The State of The Economy
The comments below are an edited and abridged synopsis of an article by Paul Craig Roberts
The economic boom is weakening, and the Fed is running the printing presses in order to purchase bonds, driving up bond prices and lowering interest rates
Some European countries now have negative interest rates. One reason for this is the belief of neoliberal economists that consumers would prefer to spend their money than to watch it gradually wither away, and that the spending will drive the economy to higher growth.
It is difficult to know the economy’s growth rate, because the measures of inflation have been tampered with in order to avoid cost-of-living adjustments for Social Security and the payment of COLA adjustments in contracts. The CPI is an illusion, and so is the low unemployment rate.
The Fed’s low interest rate policy has only served corporate executives and shareholders. Corporate leaders and owners benefited by harming the US economy, the careers and livelihoods of the US work force, and their own companies.
Economists wonder about the high price/earnings ratios of US stocks and the 26,000 Dow when stock buy-backs indicate that US corporations see no investment opportunities. How can stock prices be so high when corporations see no growth in US consumer income that would justify investment in the US?
The plunge protection team brought together the Fed, Treasury and Securities and Exchange Commission in a format that could intervene in the stock market to prevent a fall.
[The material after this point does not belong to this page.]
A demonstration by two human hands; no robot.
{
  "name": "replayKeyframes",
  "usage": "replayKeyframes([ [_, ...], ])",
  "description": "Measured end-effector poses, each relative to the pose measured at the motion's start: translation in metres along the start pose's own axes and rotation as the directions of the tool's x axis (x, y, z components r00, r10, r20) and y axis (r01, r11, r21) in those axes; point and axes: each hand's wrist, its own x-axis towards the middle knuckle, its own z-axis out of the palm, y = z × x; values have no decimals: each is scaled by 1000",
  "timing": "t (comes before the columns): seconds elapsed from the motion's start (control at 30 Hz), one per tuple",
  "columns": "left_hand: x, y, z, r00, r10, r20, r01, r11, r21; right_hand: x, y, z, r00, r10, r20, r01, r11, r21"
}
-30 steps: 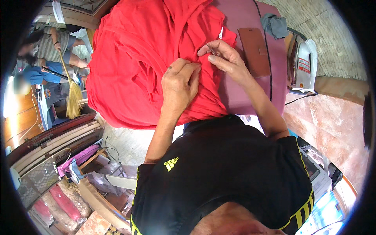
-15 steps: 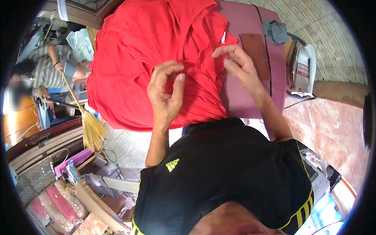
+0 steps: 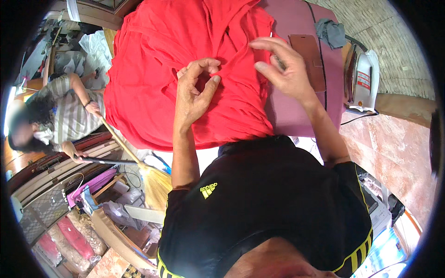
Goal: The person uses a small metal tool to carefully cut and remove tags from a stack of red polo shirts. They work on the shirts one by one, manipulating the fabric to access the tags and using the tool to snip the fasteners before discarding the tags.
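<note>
A large red cloth lies in loose folds over the mauve padded board in front of me. My left hand is over the cloth's middle, fingers curled toward the thumb with a small gap between the tips. A fold of the cloth rises close to those tips, and I see no firm grip on it. Higher and to the right, my right hand hovers at the cloth's right edge. Its fingers and thumb are apart with nothing between them. A brown wallet-style case lies just beyond it, partly covered by the hand.
An iron stands at the board's right end, near a crumpled grey rag. On the left, another person holds a straw broom and a black-handled tool. Boxes and bags crowd the lower left.
Both hands have shifted slightly upward, and my left fingertips are nearer the thumb. The other person has come closer and lower, bringing the broom right, toward my left arm.
</note>
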Motion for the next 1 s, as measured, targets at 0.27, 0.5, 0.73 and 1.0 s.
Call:
replayKeyframes([
  [0.27,3,6,5,999,-18,-38,24,988,152,35,8,12,964,63,258,-71,997,24],
  [0.5,-1,-6,18,974,189,-125,-143,942,304,11,7,23,997,-38,62,42,997,-64],
  [0.73,2,8,16,956,288,-53,-233,857,459,-1,20,18,974,125,190,-178,939,294],
  [1.0,-27,36,37,927,331,-177,-265,911,315,-1,17,12,960,172,223,-227,940,253],
])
The easiest way to do this, when faced with falling stock prices, is to step in and purchase S&P futures. Hedge funds follow the leader and the market decline is arrested.
The Fed can intervene in any financial market. The Fed or its proxies intervene in the gold market to support the value of the US dollar by printing naked gold contracts to drop on the gold futures market in order to knock down the price of gold. A rising gold price would show that the dollar support arrangements that the Fed has with other central banks to maintain the illusion of a strong dollar is a contrived arrangement rejected by the gold market.